#### PROBLEM STATEMENT:
Bring together every line in the data that includes "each".

════════════════

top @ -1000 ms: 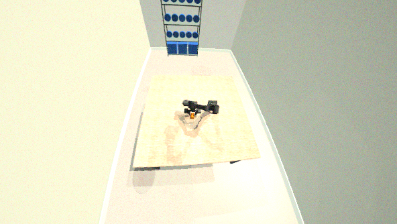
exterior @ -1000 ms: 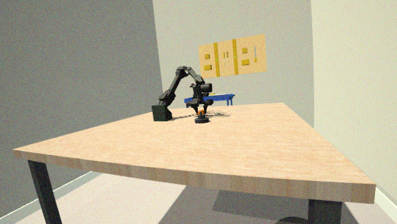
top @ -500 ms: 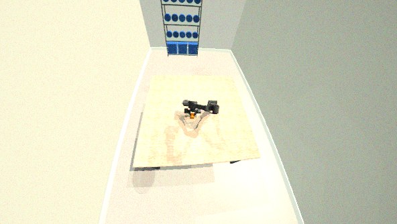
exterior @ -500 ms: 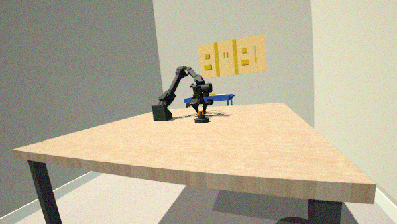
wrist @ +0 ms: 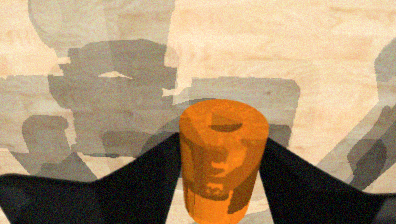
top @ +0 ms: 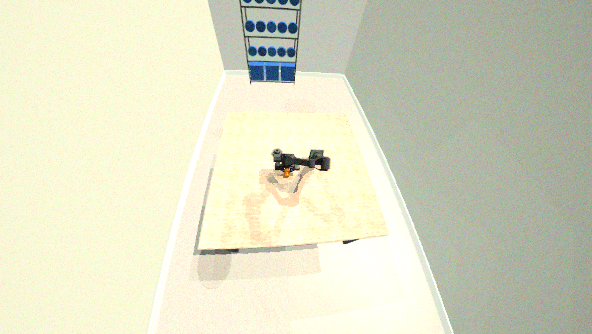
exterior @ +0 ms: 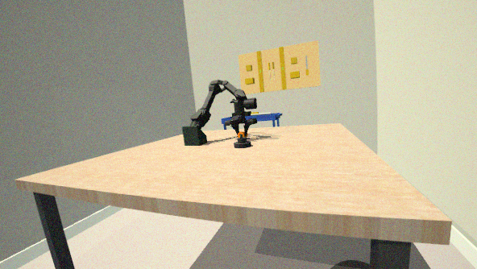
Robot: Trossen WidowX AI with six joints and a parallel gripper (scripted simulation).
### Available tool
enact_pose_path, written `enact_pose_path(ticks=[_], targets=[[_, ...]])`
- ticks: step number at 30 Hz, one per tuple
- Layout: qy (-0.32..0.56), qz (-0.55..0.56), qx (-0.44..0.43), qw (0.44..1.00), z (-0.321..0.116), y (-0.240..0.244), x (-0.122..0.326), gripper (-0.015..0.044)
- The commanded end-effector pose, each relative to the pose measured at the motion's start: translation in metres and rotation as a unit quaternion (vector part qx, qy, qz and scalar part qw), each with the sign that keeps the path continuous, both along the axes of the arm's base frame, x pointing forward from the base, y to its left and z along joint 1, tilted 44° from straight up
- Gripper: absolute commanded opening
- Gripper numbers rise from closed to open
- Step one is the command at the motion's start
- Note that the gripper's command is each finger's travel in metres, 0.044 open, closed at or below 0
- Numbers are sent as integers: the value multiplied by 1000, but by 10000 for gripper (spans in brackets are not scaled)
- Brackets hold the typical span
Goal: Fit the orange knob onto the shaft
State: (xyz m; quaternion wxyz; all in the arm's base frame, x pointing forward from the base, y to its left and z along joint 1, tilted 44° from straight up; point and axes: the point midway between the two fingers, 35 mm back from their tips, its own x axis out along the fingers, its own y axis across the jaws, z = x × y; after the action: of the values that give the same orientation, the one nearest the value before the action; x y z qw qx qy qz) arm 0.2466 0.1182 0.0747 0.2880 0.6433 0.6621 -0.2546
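Your hand (top: pixel 286 170) (exterior: pixel 242 133) (wrist: pixel 220 141) grips the orange knob (top: pixel 286 173) (exterior: pixel 241 134) (wrist: pixel 223 150) by its sides, near the surface (top: pixel 300 225) (exterior: pixel 250 177) (wrist: pixel 330 35); in the exterior view the pedestal (exterior: pixel 242 144) stands in front. Lift straight up, keeping the knob from twisting.

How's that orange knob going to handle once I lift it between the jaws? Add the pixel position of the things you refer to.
The orange knob (top: pixel 286 173) (exterior: pixel 241 134) (wrist: pixel 222 145) looks rigid, so it probably won't squash under the grip. Its round, smooth-looking side might let it twist or slip. Set down on its side, that cylindrical shape would likely roll.
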Motion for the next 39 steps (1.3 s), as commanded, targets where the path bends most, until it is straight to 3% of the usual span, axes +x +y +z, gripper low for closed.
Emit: enact_pose_path(ticks=[1, 39], targets=[[-1, -2, -36, 999, 5, 1, 0, 179], [-14, -12, -355, 935, 41, 23, -2, 179]])
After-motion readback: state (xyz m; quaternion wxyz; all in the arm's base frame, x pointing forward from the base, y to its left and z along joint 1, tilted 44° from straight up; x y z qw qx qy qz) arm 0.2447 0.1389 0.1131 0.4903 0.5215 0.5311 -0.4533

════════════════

#### FINISHED TASK:
- The commanded end-effector pose, each relative to the pose measured at the motion's start: translation in metres and rotation as a unit quaternion (vector part qx, qy, qz and scalar part qw), each with the sign that keeps the path continuous, both along the axes of the arm's base frame, x pointing forward from the base, y to its left and z along joint 1, tilted 44° from straight up
- Note that the gripper's command is each finger's travel in metres, 0.044 open, closed at or below 0

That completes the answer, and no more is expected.